Package Deal Theorems and Splitting Orders in Dimension 1 

by Lawrence S. Levy and Charles J. Odenthal 

KEYWORDS 
        localization, completion, normalization, splitting order, package deal 
DATE 
        10/13/95 
STATUS 
        Accepted. To appear in Trans. Amer. Math. Soc. 
COMMENT 
        Typset in AMS-Latex 2.09 

Abstract

Let $\Lambda$ be a module-finite algebra over a commutative noetherian ring 
$R$ of Krull dimension 1. We determine when a collection of finitely 
generated modules over the localizations $\Lambda_m$, at maximal ideals of 
$R$, is the family of all localizations $M_m$ of a finitely generated 
$\Lambda$-module $M$. When $R$ is semilocal we also determine which finitely
generated modules over the $J(R)$-adic completion of $\Lambda$ are completions
of finitely generated $\Lambda$-modules.
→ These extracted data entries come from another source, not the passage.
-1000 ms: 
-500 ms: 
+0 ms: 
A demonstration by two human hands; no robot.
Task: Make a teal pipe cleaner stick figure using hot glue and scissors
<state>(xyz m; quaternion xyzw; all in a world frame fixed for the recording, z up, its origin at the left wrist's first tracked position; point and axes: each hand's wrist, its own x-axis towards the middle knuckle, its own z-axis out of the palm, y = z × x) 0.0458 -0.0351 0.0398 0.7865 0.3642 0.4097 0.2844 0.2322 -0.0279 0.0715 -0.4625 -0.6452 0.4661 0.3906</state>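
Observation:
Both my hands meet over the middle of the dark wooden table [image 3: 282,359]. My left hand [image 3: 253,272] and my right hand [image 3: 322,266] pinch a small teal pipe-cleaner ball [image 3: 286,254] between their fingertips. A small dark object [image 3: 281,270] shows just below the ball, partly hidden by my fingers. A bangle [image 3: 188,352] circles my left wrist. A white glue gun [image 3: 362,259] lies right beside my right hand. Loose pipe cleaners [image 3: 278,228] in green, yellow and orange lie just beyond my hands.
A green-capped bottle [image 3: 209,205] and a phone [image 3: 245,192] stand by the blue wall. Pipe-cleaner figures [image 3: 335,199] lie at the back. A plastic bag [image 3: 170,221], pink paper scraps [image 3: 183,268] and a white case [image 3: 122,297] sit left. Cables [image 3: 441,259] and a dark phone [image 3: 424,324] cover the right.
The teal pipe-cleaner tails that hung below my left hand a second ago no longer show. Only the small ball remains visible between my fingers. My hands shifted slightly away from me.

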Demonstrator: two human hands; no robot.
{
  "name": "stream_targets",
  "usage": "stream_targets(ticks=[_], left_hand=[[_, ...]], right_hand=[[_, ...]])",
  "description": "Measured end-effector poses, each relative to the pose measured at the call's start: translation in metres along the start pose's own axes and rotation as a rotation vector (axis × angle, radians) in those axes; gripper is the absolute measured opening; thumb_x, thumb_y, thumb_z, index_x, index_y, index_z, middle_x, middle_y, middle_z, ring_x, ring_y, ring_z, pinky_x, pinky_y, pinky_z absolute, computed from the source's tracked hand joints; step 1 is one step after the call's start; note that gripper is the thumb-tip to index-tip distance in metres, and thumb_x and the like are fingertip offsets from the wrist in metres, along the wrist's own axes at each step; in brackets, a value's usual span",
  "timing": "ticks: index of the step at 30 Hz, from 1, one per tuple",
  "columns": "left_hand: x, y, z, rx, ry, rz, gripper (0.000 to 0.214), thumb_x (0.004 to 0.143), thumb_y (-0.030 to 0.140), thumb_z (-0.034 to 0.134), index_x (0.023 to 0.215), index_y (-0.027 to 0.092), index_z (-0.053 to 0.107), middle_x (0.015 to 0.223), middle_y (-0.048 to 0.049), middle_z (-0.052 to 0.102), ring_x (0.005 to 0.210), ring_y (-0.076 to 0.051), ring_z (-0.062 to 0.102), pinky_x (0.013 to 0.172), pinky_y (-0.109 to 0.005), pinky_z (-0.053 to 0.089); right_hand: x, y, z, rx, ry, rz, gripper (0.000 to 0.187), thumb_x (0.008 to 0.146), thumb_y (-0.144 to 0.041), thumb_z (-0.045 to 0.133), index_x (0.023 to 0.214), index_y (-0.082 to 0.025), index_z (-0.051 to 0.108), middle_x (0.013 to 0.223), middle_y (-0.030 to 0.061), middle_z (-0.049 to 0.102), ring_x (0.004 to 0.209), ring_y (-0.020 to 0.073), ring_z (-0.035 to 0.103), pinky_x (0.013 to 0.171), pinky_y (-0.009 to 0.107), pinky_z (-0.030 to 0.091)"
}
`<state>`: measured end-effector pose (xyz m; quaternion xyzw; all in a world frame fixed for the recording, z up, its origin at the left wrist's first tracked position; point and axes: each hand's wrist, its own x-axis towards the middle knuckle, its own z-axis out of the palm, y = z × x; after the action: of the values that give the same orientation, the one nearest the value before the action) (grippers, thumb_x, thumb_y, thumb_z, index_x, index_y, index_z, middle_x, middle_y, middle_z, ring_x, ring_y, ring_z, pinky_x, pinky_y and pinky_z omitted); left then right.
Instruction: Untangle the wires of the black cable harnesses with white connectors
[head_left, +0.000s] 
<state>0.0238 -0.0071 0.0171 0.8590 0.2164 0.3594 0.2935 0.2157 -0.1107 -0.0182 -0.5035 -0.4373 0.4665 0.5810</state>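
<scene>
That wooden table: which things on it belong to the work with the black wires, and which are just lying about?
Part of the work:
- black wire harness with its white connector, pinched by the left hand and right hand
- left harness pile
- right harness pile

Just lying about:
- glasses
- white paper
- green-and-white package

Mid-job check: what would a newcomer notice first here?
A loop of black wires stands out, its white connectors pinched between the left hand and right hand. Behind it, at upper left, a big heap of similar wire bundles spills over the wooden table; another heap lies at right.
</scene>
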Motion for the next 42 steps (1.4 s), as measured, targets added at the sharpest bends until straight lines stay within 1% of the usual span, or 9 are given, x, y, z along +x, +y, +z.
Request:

If $\Lambda$ is an $R$-order in a 
semisimple artinian ring, but not contained in a maximal such order, several 
of the basic tools of integral representation theory behave differently than 
in the classical situation. The theme of this paper is to develop ways of
dealing with this, as in the case of localizations and completions mentioned 
above. In addition, we introduce a type of order called a ``splitting order'' 
of $\Lambda$ that can replace maximal orders in many situations in which 
maximal orders do not exist.